» Exercise goal
When the line containing "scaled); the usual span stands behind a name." appears in the data below, begin copying there and stop only after the line containing "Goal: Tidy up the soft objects".

******

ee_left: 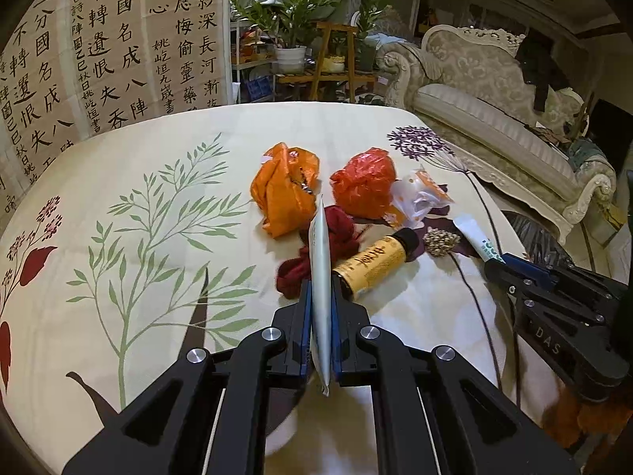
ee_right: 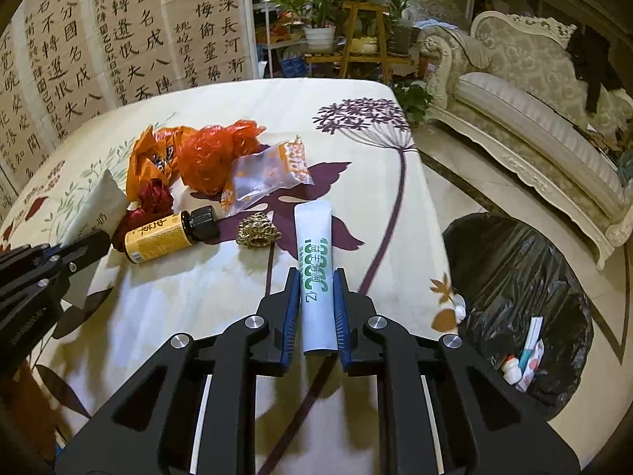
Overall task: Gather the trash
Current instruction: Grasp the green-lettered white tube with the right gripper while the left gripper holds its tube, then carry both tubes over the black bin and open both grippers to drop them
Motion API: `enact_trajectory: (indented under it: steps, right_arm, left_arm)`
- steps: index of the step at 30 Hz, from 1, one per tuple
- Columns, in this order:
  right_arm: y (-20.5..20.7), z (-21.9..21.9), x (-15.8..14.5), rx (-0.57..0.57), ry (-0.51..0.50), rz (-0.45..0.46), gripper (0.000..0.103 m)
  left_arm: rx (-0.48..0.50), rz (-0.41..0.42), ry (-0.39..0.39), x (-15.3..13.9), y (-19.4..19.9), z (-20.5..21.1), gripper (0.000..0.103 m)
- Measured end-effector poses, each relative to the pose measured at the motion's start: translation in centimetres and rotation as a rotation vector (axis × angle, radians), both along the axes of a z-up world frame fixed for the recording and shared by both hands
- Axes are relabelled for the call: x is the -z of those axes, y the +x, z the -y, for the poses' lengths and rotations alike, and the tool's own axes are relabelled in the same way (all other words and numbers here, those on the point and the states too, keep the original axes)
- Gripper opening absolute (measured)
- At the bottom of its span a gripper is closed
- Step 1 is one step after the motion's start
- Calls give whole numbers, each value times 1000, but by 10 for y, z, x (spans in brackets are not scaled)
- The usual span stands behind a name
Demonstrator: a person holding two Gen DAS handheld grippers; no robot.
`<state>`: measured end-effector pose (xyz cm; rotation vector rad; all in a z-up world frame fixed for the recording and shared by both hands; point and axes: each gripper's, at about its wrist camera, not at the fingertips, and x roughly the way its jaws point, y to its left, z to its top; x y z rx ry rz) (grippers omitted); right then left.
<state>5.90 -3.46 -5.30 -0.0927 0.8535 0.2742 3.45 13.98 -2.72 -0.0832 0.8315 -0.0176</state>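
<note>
Left wrist view. Item one: our left gripper [ee_left: 320, 316], jaws clamped on a flat pale-grey paper sachet [ee_left: 321, 277] held edge-on and upright, likely so it lifts clear of the heap. Beyond it, at twelve o'clock on the cream floral-print tablecloth [ee_left: 158, 198], a crumpled orange plastic bag [ee_left: 283, 194]; at one o'clock a balled red plastic bag [ee_left: 364, 182] touching a clear-and-orange snack wrapper [ee_left: 421, 198]. Just behind the sachet, a dark red cloth tangle [ee_left: 340, 233] and a yellow-labelled brown glass bottle with black cap [ee_left: 376, 261] lying on its side. At three o'clock our right gripper [ee_left: 494, 263] meets the tube's end.

Right wrist view. Item two: the right gripper closed on a white plastic tube with green lettering [ee_right: 316, 273], pads pressing its sides, lengthwise along the fingers for a steady carry, we judge. At eleven o'clock a small gold knotted ball [ee_right: 257, 231]. At four o'clock, off the table's edge, a black-lined waste bin [ee_right: 514, 269] already holding scraps: the presumed destination.
</note>
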Motion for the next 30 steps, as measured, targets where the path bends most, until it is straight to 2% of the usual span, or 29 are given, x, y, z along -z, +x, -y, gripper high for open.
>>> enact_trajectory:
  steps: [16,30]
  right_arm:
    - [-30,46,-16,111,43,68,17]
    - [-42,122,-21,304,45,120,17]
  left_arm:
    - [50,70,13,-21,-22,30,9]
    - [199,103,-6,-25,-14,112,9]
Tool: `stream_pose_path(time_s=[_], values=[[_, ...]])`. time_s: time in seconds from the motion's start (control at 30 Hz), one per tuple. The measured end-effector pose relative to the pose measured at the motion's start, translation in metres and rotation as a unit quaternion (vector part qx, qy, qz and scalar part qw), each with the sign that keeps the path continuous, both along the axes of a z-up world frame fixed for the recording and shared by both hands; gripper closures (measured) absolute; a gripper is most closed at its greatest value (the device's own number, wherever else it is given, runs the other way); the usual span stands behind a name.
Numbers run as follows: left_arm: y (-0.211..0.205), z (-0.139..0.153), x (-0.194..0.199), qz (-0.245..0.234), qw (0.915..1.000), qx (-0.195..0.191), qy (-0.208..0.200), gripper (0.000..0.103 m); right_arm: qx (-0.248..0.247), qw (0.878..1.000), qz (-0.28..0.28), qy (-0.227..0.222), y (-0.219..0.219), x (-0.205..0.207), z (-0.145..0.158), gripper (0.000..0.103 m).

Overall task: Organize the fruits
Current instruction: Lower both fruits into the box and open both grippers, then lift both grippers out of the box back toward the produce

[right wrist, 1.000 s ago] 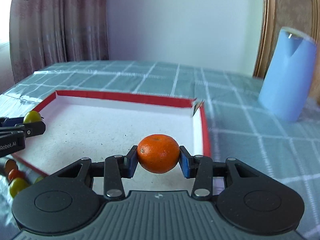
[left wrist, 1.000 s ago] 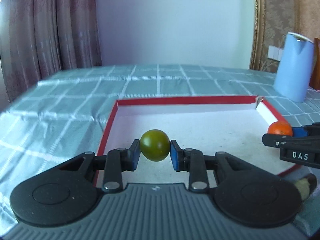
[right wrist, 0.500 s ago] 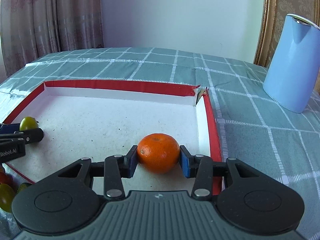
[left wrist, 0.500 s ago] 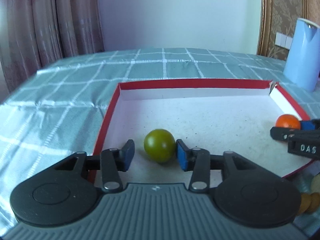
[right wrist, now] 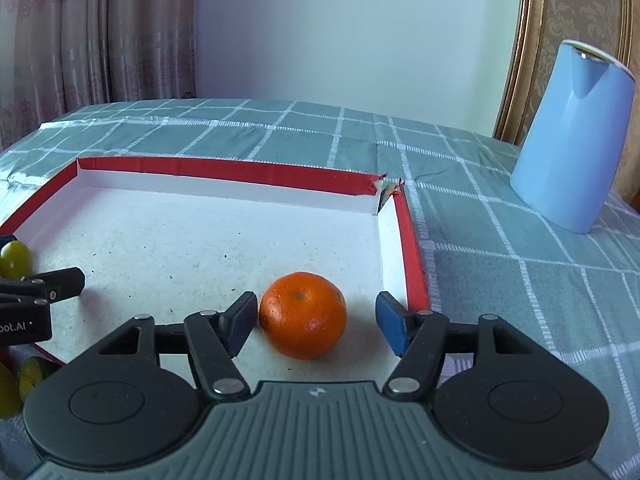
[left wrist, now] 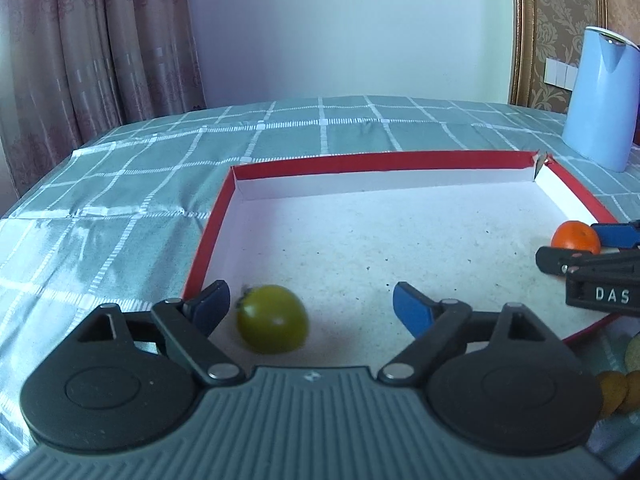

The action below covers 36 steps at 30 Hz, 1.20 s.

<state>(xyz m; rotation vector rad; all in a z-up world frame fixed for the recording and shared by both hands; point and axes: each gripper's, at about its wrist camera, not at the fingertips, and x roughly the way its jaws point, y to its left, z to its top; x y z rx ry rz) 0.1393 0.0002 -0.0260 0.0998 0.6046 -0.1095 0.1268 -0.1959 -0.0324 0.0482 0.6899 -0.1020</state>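
A shallow red-rimmed box (left wrist: 212, 236) (right wrist: 412, 248) with a white floor lies on the checked tablecloth. In the left wrist view a green tomato (left wrist: 273, 319) rests on the box floor, blurred, near the left pad. My left gripper (left wrist: 312, 304) has its jaws opening wide, both pads off the fruit. In the right wrist view an orange mandarin (right wrist: 303, 316) sits on the box floor by the right wall. My right gripper (right wrist: 316, 322) has its jaws opening; a gap shows on each side of the mandarin. Each gripper shows at the edge of the other's view, with its fruit (left wrist: 576, 236) (right wrist: 15, 258).
A light blue jug (left wrist: 600, 100) (right wrist: 572, 140) stands on the cloth to the right of the box. Several small fruits (left wrist: 618, 388) (right wrist: 24, 376) lie on the cloth in front of the box. Curtains and a wall stand behind the table.
Both grippers have let go: the left jaws spread wide and the green tomato dropped to the box floor and shifted left; the right jaws opened off the mandarin, which sits on the floor.
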Motion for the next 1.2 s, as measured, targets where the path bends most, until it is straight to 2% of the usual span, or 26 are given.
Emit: stream_pose_path(time_s=[0.13,0.2,0.4,0.57,0.67,0.77,1.03,1.2], values=[[0.005,0.003,-0.005,-0.005,0.9998,-0.016,-0.005,0.011,0.001,1.0,0.0,-0.011,0.0,-0.005,0.001,0.031],[0.005,0.005,-0.009,0.005,0.9998,-0.011,-0.016,0.005,0.008,1.0,-0.005,-0.019,-0.002,-0.008,0.003,0.029],[0.014,0.011,-0.023,-0.001,0.9989,-0.033,-0.034,0.005,0.031,0.999,-0.008,-0.037,-0.011,-0.02,0.008,0.029],[0.014,0.011,-0.04,-0.01,0.9984,-0.025,-0.049,0.004,0.04,0.998,-0.005,-0.047,-0.014,-0.034,0.009,0.029],[0.014,0.012,-0.051,-0.007,0.9975,-0.013,-0.07,0.0,0.056,0.997,-0.006,-0.061,-0.018,-0.044,0.014,0.029],[0.02,0.013,-0.061,-0.001,0.9962,-0.019,-0.085,0.0,0.074,0.994,-0.008,-0.078,-0.024,-0.058,0.018,0.029],[0.043,0.011,-0.068,0.015,0.996,-0.059,-0.065,0.0,0.128,0.987,-0.02,-0.099,-0.047,-0.119,0.016,0.028],[0.042,0.01,-0.066,0.017,0.9967,-0.056,-0.057,0.0,0.158,0.985,-0.006,-0.067,-0.048,-0.135,-0.002,0.025]])
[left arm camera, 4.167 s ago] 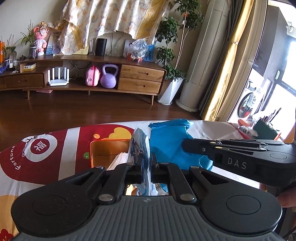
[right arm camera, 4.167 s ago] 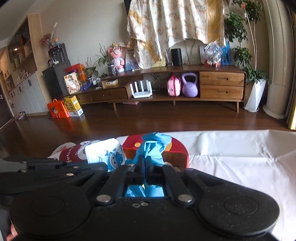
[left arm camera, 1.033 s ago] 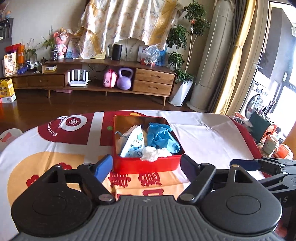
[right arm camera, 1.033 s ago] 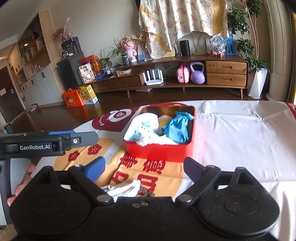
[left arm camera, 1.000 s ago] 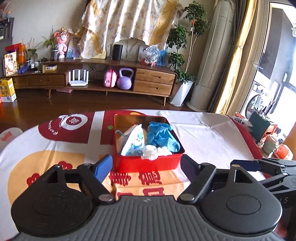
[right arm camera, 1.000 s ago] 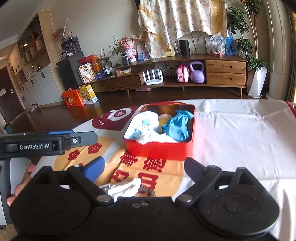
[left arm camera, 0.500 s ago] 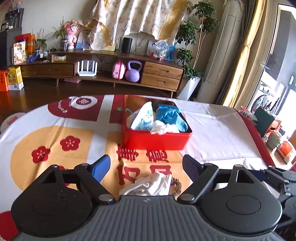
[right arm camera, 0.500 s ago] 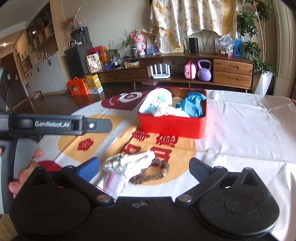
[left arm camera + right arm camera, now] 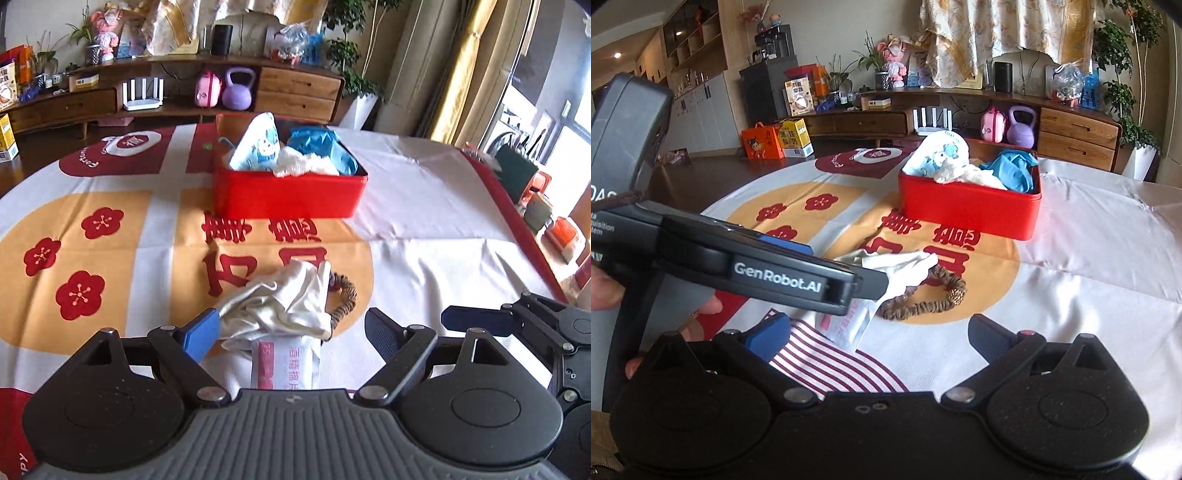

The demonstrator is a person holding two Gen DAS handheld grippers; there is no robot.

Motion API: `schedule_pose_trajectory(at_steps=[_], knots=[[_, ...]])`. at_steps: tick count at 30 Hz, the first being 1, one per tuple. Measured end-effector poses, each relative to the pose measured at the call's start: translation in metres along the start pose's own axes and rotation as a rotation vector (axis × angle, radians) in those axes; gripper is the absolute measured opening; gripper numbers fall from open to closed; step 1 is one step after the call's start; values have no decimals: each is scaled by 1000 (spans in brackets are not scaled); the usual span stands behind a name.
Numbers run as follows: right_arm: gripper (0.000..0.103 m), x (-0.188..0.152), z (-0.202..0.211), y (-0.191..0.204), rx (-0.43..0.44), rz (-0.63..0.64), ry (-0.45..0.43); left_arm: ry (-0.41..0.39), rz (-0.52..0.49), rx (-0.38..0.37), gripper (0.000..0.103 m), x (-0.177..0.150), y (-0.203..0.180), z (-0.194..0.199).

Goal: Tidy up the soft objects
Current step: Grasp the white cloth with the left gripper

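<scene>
Two open tools closing in on the last loose soft things

Left wrist view: left tool (image 9: 291, 338), jaws apart, straddles a crumpled white cloth (image 9: 284, 302) lying on a pink wipes packet (image 9: 286, 369); pinching both together looks likely. Right wrist view: right tool (image 9: 881, 338), jaws wide and empty, faces a brown braided hair band (image 9: 923, 301) on the worktop (image 9: 1089, 266); the red rectangular tin (image 9: 971, 212) beyond holds a cartoon pouch, white fabric and blue cloth.

We see the table (image 9: 424, 206) in its printed cloth carrying a red box (image 9: 288, 195) at twelve o'clock, and nearer, a white cloth (image 9: 284, 306), wipes packet (image 9: 288, 369) and scrunchie (image 9: 343, 299).
</scene>
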State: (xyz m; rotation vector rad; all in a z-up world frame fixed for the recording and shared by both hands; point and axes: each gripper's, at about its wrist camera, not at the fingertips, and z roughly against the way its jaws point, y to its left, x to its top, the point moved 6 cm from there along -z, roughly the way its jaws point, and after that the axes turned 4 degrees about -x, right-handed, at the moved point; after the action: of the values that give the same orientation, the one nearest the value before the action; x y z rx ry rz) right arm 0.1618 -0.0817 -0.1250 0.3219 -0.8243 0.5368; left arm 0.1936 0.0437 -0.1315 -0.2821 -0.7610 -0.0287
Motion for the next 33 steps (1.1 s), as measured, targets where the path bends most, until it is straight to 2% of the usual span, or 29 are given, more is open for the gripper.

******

» Answer for this exercise
Motion API: `schedule_pose_trajectory(at_steps=[_], knots=[[_, ...]])`. at_steps: tick count at 30 Hz, the first being 1, one per tuple. Measured end-effector poses, each relative to the pose measured at the call's start: translation in metres along the start pose's own axes and rotation as a rotation vector (axis × angle, radians) in those axes; gripper is the absolute measured opening; gripper numbers fall from open to closed; step 1 is one step after the call's start; values have no decimals: each is scaled by 1000 (spans in brackets are not scaled); the usual span stands behind a name.
Numbers run as follows: right_arm: gripper (0.000..0.103 m), x (-0.188..0.152), z (-0.202..0.211), y (-0.191..0.204), rx (-0.43..0.44), rz (-0.63..0.64), ry (-0.45..0.43); left_arm: ry (-0.41..0.39), rz (-0.52..0.49), rx (-0.38..0.37), gripper (0.000..0.103 m), x (-0.177..0.150), y (-0.203..0.180), z (-0.194..0.199).

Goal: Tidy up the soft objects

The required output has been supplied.